E-mail contact: jessid@mac.com | Web address: writing2.richmond.edu/jessid

Iggy’s Syllabus: Choosing Clients!
July 30, 2008 3:47 PM


Location: STILL at Real-Life Desk, Pondering Syllabus for Fall

I wish I were driving my virtual car…but I’m working and cannot be in-world today. Fall is breathing down my neck!

I did not realize, after answering a query by e-mail, that I’d become the poster-boy in a New World Notes story about educators, SL™, and Millennial students.

One point is clear to me: these students need consistent instructions.  That’s my qualm about using the otherwise strong Onrez client.

I’ve loved Onrez because, unlike the Linden Lab® product, it does not require constant updates.  That confused students both semesters I’ve taught with SL.  So why NOT use Onrez?

Instructions, instructions….every bit of advice at LL’s site and most third-party SL sites is written for the default Linden Lab client.  The Onrez client, while sleeker in many regards, lacks that sort of back-story. 

Or would college kids even care?

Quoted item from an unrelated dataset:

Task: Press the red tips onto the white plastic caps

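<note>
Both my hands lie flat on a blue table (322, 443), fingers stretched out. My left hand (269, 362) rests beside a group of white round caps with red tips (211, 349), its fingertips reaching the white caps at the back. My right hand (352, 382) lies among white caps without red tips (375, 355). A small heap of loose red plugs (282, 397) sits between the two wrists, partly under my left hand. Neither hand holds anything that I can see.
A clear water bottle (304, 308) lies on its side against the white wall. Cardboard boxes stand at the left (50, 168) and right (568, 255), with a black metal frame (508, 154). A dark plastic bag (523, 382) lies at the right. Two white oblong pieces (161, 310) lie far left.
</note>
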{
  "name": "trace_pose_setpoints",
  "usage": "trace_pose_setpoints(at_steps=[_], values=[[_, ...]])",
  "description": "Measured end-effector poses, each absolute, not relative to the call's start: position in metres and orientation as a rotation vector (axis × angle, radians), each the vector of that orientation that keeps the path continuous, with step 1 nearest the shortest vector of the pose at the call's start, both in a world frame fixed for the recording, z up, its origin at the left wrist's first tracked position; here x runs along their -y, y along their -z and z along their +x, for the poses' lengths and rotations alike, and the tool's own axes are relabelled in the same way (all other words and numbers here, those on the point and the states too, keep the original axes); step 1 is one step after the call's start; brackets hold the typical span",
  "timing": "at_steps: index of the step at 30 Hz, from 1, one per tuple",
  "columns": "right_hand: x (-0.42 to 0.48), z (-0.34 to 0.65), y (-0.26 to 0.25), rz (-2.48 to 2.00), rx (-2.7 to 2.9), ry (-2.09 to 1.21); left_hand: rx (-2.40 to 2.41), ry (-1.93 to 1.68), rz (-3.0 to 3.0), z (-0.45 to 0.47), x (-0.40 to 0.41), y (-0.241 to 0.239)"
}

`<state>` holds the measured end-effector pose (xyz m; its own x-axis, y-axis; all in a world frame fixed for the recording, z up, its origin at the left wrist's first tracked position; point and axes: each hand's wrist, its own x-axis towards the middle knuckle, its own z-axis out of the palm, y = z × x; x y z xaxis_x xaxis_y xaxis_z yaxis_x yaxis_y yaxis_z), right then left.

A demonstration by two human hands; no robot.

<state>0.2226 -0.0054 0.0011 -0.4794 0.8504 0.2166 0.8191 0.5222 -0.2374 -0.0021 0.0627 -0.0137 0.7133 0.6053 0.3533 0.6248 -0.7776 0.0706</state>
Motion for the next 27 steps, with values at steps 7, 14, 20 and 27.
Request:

How much time will they, on their own, spend “goofing around” with SL? I’ll be giving them more defined assignments now and prepare a “just in time” help wiki for them….yet as Intellagirl (a teacher who’s well known for her work with SL) responded in a comment to the NWN story, “Until I gave them a specific goal to accomplish they weren’t motivated to spend the time to play with the tools.“  She’s talking about the advanced building tools embedded in SL, but the point is broader.  My students are strapped for time and set a list of priorities.  They do not have the luxury, even in classes that motivate them, to just “play around.“

Back to the drawing board…any advice out there?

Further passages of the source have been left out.